• WHAT YOU HAVE TO DO
Keep the images out while you retype all of the data exactly.

········

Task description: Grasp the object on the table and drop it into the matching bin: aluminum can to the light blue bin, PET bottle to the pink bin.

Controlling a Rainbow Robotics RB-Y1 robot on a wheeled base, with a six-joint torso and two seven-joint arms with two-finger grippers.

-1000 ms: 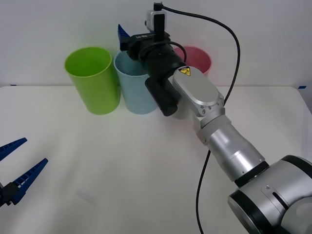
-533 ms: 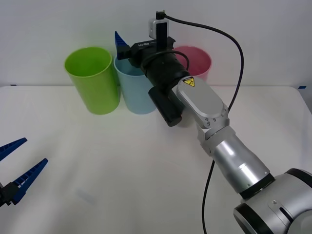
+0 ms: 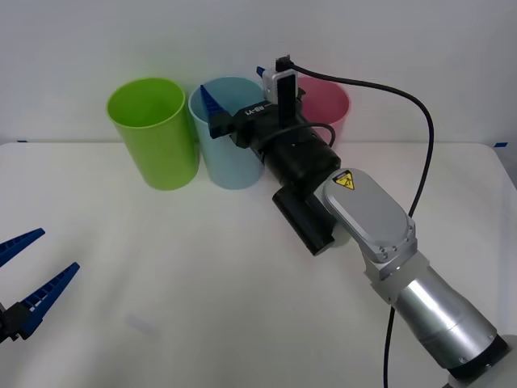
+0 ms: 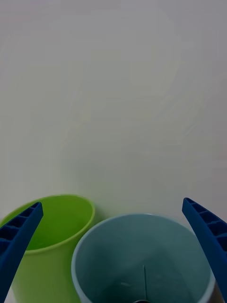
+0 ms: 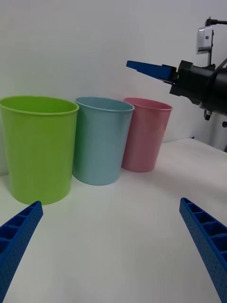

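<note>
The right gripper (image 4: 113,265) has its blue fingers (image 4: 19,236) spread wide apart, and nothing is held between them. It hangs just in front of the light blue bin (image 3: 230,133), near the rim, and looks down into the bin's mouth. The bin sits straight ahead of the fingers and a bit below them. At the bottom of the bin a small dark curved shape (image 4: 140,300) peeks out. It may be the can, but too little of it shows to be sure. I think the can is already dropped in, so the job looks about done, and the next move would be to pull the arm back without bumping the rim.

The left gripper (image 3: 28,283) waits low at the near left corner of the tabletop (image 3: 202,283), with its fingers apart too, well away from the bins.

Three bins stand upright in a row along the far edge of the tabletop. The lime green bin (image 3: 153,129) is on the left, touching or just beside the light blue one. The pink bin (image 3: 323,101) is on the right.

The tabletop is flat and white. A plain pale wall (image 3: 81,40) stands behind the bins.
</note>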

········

• TASK RESULT
Task description: Grasp the object on the table and drop it into the matching bin: aluminum can to the light blue bin, PET bottle to the pink bin.

Controlling a Rainbow Robotics RB-Y1 robot on a wheeled base, with a six-joint torso and two seven-joint arms with two-finger grippers.

-1000 ms: 
-533 ms: 
+0 ms: 
+0 ms: 
+0 ms: 

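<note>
The right gripper (image 4: 113,265) has its blue fingers (image 4: 19,236) spread wide apart, and nothing is held between them. It hangs just in front of the light blue bin (image 3: 230,133), near the rim, and looks down into the bin's mouth. The bin sits straight ahead of the fingers and a bit below them. At the bottom of the bin a small dark curved shape (image 4: 140,300) peeks out. It may be the can, but too little of it shows to be sure. I think the can is already dropped in, so the job looks about done, and the next move would be to pull the arm back without bumping the rim.

The left gripper (image 3: 28,283) waits low at the near left corner of the tabletop (image 3: 202,283), with its fingers apart too, well away from the bins.

Three bins stand upright in a row along the far edge of the tabletop. The lime green bin (image 3: 153,129) is on the left, touching or just beside the light blue one. The pink bin (image 3: 323,101) is on the right.

The tabletop is flat and white. A plain pale wall (image 3: 81,40) stands behind the bins.
</note>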

There's no more to the answer.